Friday, December 23, 2005

happy hanukah

So I guess its time for another lame post.
I'm on Christmas break which is awesome. NO MORE FINALS. Until next semester.
Let's see...
We went to the lebanon animal shelter today... so sad.. iwant to take home every animal there. We (lindsay and I) found a dog we love. It was like a golden retriever mix i think, 8 months old named Charlie. How cute is that? I've wanted a dog named that. The reason it was given up was bc he was too hyper... carol and anyone else around judah can vouch that any puppy has a ton of energy. Its sad that those people couldnt just train him. We also walked by the kittens and there was one named Josh... haha..how weird is that? Who takes a kitten home like "hmm... I think I'll name this one Josh.. sounds like a great cat name." Linz and I decided I would be a good cat owner... hmm..
Movies: I went to see Dick and Jane today.. pretty funny.
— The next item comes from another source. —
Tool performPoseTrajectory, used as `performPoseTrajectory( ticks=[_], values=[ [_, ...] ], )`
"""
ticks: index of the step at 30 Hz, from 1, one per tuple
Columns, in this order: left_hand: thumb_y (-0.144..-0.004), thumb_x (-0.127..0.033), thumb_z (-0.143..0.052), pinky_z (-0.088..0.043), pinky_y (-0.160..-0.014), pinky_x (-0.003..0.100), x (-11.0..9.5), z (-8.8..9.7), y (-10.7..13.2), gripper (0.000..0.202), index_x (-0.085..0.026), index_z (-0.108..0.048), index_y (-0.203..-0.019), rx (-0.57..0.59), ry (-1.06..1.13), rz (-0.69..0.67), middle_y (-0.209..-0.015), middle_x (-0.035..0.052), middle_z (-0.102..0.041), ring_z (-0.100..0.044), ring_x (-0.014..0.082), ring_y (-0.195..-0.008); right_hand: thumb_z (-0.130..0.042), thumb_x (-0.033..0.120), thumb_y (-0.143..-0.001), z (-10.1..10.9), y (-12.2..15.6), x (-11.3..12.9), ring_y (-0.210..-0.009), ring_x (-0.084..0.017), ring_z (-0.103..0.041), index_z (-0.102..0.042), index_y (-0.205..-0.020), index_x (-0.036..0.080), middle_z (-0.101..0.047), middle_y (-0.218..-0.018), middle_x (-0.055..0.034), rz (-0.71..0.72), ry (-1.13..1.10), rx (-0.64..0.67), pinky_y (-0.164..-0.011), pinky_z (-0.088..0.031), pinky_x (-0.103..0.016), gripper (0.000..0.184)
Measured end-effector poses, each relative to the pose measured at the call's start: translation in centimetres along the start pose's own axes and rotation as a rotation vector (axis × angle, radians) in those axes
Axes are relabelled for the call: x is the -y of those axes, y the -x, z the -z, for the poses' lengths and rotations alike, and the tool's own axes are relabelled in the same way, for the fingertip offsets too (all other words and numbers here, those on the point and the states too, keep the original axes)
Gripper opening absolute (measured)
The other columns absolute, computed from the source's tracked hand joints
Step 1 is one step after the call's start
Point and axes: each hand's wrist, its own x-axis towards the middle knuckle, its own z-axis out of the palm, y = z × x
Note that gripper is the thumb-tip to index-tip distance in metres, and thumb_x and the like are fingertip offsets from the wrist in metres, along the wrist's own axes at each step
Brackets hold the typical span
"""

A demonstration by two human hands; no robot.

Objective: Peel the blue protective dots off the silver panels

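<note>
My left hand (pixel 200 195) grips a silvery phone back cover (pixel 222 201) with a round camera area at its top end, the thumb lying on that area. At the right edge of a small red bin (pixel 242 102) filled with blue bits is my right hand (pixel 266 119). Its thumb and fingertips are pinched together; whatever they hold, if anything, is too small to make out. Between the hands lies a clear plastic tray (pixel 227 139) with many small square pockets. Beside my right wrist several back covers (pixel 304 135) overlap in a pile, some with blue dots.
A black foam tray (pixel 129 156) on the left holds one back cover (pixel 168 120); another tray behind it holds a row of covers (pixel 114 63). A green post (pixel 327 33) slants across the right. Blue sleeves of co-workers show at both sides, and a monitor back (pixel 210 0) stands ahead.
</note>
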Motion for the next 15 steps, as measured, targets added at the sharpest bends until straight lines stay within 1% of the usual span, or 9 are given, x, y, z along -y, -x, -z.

I love Jim Carrey.
Though I would have to say that Just Friends was probably the funniest movie I've seen all year, so far. Or close to it at least.
Music: I'm still totally into Eisley. They just have this mesmerizing sound that I cant get away from. I'm in love.
Issues: Still there, I just choose to ignore them. Maybe not even choose... it just happens because I'm not exactly sure what to do. But actually... I THANK GOD for what we've all been going through because so many people are growing and finding themselves through all of this. And I think we've all grown as friends too. I'm so blessed to have such awesome friends.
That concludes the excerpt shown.